**What to work on**
Your answer should be an exact copy of the listing.
──────── Provided material ────────
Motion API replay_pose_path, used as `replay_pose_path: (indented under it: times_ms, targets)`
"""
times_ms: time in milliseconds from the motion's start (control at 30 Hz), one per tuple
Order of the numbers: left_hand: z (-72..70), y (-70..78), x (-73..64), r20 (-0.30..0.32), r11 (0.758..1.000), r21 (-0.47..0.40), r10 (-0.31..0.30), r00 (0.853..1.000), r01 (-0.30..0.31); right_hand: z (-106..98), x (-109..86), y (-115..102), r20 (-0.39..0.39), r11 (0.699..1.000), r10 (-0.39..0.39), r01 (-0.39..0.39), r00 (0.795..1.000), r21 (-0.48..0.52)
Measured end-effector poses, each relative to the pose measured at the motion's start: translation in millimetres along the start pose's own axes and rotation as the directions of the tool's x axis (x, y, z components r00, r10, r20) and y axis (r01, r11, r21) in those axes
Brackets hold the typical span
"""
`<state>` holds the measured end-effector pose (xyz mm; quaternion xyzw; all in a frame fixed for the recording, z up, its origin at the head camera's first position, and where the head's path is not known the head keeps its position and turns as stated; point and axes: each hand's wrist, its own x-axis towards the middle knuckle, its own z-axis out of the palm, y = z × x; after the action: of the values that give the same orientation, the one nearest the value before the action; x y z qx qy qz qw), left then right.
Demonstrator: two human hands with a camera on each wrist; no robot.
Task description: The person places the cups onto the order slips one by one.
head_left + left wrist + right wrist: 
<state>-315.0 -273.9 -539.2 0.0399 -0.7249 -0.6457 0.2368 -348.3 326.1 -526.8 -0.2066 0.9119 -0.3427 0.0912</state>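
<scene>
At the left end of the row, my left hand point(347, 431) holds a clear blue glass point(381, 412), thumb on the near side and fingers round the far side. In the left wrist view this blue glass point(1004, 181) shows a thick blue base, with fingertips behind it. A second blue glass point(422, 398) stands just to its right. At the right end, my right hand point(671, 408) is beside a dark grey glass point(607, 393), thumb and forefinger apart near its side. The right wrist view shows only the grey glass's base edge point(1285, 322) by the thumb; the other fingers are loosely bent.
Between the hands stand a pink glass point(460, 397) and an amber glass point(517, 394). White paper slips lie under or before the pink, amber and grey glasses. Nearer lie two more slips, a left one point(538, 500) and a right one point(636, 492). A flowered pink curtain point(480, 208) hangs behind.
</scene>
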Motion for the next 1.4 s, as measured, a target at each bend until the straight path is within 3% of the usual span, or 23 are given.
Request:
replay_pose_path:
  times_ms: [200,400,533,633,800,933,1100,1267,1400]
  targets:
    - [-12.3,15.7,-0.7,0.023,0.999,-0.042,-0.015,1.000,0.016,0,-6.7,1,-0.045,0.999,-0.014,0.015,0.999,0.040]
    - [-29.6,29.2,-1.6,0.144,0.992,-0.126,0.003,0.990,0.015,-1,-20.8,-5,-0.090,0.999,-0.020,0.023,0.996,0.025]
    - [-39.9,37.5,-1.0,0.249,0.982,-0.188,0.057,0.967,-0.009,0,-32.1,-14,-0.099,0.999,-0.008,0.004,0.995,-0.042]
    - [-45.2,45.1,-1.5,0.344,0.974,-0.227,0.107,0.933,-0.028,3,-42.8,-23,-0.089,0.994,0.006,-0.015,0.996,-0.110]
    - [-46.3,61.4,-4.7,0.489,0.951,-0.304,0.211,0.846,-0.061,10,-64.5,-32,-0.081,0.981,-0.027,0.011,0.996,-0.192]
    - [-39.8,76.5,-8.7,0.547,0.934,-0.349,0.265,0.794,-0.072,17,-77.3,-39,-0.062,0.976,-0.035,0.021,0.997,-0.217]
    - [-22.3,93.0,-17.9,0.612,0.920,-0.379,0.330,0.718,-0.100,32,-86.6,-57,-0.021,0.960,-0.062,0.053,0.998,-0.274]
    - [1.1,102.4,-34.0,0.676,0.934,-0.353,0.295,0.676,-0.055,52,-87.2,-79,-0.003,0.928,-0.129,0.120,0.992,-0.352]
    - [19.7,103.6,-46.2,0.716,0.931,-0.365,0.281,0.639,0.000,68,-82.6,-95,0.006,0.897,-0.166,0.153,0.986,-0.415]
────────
**Written answer**
Motion API replay_pose_path, used as `replay_pose_path: (indented under it: times_ms, targets)`
"""
times_ms: time in milliseconds from the motion's start (control at 30 Hz), one per tuple
Order of the numbers: left_hand: z (-72..70), y (-70..78), x (-73..64), r20 (-0.30..0.32), r11 (0.758..1.000), r21 (-0.47..0.40), r10 (-0.31..0.30), r00 (0.853..1.000), r01 (-0.30..0.31); right_hand: z (-106..98), x (-109..86), y (-115..102), r20 (-0.39..0.39), r11 (0.699..1.000), r10 (-0.39..0.39), r01 (-0.39..0.39), r00 (0.795..1.000), r21 (-0.48..0.52)
Measured end-effector poses, each relative to the pose measured at the motion's start: translation in millimetres along the start pose's own axes and rotation as the directions of the tool's x axis (x, y, z components r00, r10, r20) and y axis (r01, r11, r21) in those axes
Brackets hold the typical span
"""
`<state>` holds the measured end-effector pose (xyz mm; quaternion xyzw; all in a frame fixed for the recording, z up, its origin at the head camera's first position, and where the head's path is not known the head keeps its position and turns as stated; point and axes: each hand's wrist, its own x-axis towards the middle knuckle, its own z-axis out of the palm, y = z × x; after the action: of the values that give the same orientation, the one nearest the value before the action; x y z qx qy qz qw), left then right.
Demonstrator: two human hands with a camera on each wrist; no robot.
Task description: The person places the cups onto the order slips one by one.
head_left + left wrist + right wrist: 
<state>-315.0 -273.9 -539.2 0.0399 -0.7249 -0.6457 0.2368 -348.3 326.1 -526.8 -0.2066 0.9119 -0.3427 0.0912</state>
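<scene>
At the left end of the row, my left hand point(347, 431) holds a clear blue glass point(381, 412), thumb on the near side and fingers round the far side. In the left wrist view this blue glass point(1004, 181) shows a thick blue base, with fingertips behind it. A second blue glass point(422, 398) stands just to its right. At the right end, my right hand point(671, 408) is beside a dark grey glass point(607, 393), thumb and forefinger apart near its side. The right wrist view shows only the grey glass's base edge point(1285, 322) by the thumb; the other fingers are loosely bent.
Between the hands stand a pink glass point(460, 397) and an amber glass point(517, 394). White paper slips lie under or before the pink, amber and grey glasses. Nearer lie two more slips, a left one point(538, 500) and a right one point(636, 492). A flowered pink curtain point(480, 208) hangs behind.
</scene>
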Motion for the next 1.4 s, as measured, a target at each bend until the straight path is within 3% of the usual span, or 23 are given.
Request:
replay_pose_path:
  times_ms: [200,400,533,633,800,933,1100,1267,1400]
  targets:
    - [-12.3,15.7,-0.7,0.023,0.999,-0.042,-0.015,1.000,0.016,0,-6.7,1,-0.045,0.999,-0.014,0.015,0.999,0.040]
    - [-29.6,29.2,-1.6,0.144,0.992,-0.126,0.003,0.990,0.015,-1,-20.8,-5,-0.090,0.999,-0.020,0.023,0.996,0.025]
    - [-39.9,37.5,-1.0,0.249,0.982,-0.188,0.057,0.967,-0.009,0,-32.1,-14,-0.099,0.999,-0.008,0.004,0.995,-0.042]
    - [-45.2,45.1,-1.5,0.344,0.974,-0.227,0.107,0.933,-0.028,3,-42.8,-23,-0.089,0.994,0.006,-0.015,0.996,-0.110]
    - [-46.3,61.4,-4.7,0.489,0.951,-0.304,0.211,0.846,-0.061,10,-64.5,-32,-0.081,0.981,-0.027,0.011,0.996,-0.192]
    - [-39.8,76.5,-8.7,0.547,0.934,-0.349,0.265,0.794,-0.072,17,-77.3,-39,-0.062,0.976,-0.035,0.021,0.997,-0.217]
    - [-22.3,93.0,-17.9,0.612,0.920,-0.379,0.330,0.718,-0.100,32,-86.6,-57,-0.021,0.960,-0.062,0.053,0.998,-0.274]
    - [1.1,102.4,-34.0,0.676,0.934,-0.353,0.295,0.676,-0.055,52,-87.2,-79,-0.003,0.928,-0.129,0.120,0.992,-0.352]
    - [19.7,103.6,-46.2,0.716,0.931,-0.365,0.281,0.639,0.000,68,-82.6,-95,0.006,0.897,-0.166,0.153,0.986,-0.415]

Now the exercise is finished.